Source data ▸
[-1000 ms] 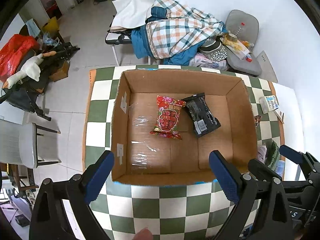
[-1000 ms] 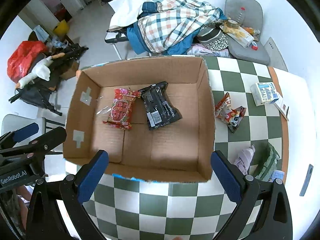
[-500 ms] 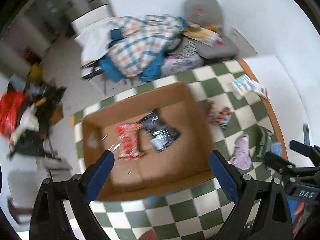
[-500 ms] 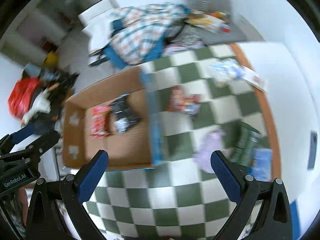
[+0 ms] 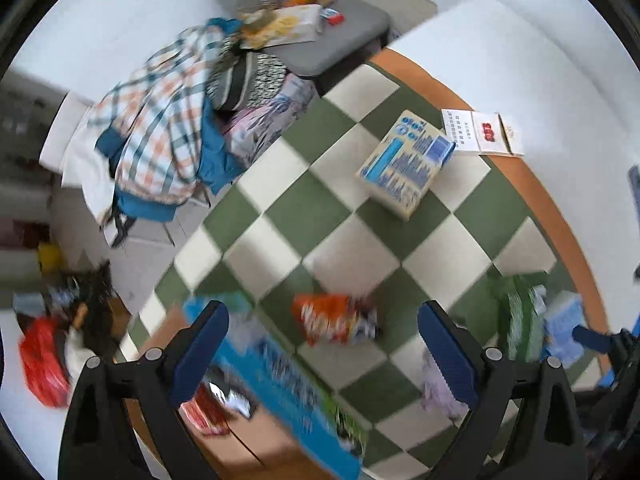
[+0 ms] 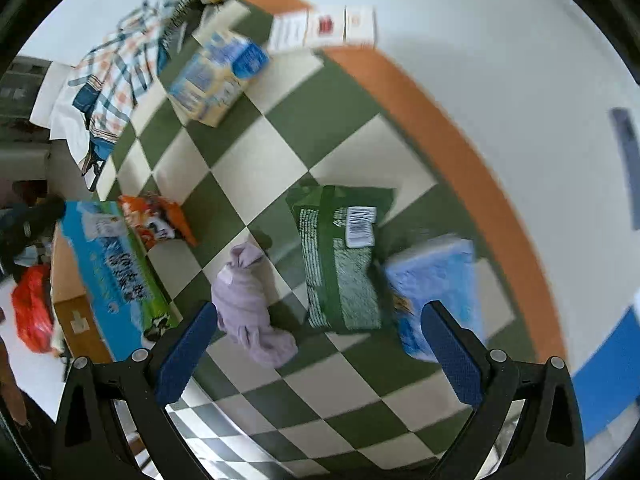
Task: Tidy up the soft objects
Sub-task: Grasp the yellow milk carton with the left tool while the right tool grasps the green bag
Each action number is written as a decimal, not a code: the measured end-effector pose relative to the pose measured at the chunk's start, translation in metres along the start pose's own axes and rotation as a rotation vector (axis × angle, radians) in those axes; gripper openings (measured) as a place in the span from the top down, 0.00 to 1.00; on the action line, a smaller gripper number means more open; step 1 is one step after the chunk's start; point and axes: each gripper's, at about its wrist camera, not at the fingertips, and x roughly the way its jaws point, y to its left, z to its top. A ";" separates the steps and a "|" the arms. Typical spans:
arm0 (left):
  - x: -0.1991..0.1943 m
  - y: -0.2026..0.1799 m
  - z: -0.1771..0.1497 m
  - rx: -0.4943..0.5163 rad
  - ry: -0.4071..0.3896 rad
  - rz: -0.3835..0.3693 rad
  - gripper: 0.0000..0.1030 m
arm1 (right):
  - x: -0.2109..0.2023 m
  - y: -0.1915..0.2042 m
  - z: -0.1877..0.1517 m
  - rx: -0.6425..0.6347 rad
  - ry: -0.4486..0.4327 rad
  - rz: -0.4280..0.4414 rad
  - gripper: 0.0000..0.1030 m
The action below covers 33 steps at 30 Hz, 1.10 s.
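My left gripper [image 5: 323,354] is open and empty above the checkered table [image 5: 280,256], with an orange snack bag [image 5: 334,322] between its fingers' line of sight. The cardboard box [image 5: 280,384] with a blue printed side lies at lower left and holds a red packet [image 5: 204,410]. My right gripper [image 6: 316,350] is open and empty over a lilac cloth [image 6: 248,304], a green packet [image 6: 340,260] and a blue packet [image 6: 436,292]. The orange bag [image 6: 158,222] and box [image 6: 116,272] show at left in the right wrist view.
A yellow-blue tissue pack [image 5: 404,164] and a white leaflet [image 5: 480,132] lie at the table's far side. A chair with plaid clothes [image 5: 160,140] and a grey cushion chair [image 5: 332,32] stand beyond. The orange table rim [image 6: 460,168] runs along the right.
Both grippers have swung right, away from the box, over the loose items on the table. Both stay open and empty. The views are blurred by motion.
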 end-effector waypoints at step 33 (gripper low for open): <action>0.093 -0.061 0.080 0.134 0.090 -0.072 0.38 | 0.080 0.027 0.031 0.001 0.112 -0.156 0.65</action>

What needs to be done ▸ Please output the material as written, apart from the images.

Solution ▸
[-1000 ms] 
[-1000 ms] 
[-500 ms] 
[-500 ms] 
[+0 ms] 
[+0 ms] 
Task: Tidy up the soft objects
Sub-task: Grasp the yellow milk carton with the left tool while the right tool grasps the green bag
Each action number is written as a decimal, not a code: the measured end-effector pose relative to the pose measured at the chunk's start, translation in metres along the start pose's own axes and rotation as a rotation vector (axis × angle, radians) in those axes; gripper openings (measured) as a place in the span from the top down, 0.00 to 1.00; on the action line, a smaller gripper number means more open; step 1 is one step after the chunk's start; point and axes: each gripper's, at about its wrist camera, not at the fingertips, and x roughly the way its jaws point, y to its left, z to its top. A ";" separates the steps and a "|" the arms. Typical spans:
arm0 (left):
  - x: -0.1991..0.1943 m
  - y: -0.2026..0.1799 m
  - z: -0.1771..0.1497 m
  - rx: -0.4943..0.5163 rad
  - ry: -0.4071..0.3896 rad
  - rz: -0.3835..0.3693 rad
  - gripper: 0.0000..0.1030 m
arm1 (right):
  - x: -0.2109..0.2023 m
  - y: -0.1915..0.2042 m
  - z: -0.1877..0.1517 m
  - rx: -0.6425..0.6347 rad
  - ry: -0.4486..0.4327 rad
  - rz: -0.4280..0.4414 rad
  - gripper: 0.0000..0.1030 m
The action below covers 33 steps at 30 Hz, 1.10 s.
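My left gripper [image 5: 323,354] is open and empty above the checkered table [image 5: 280,256], with an orange snack bag [image 5: 334,322] between its fingers' line of sight. The cardboard box [image 5: 280,384] with a blue printed side lies at lower left and holds a red packet [image 5: 204,410]. My right gripper [image 6: 316,350] is open and empty over a lilac cloth [image 6: 248,304], a green packet [image 6: 340,260] and a blue packet [image 6: 436,292]. The orange bag [image 6: 158,222] and box [image 6: 116,272] show at left in the right wrist view.
A yellow-blue tissue pack [image 5: 404,164] and a white leaflet [image 5: 480,132] lie at the table's far side. A chair with plaid clothes [image 5: 160,140] and a grey cushion chair [image 5: 332,32] stand beyond. The orange table rim [image 6: 460,168] runs along the right.
Both grippers have swung right, away from the box, over the loose items on the table. Both stay open and empty. The views are blurred by motion.
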 end-effector waypoints at step 33 (gripper low for open): <action>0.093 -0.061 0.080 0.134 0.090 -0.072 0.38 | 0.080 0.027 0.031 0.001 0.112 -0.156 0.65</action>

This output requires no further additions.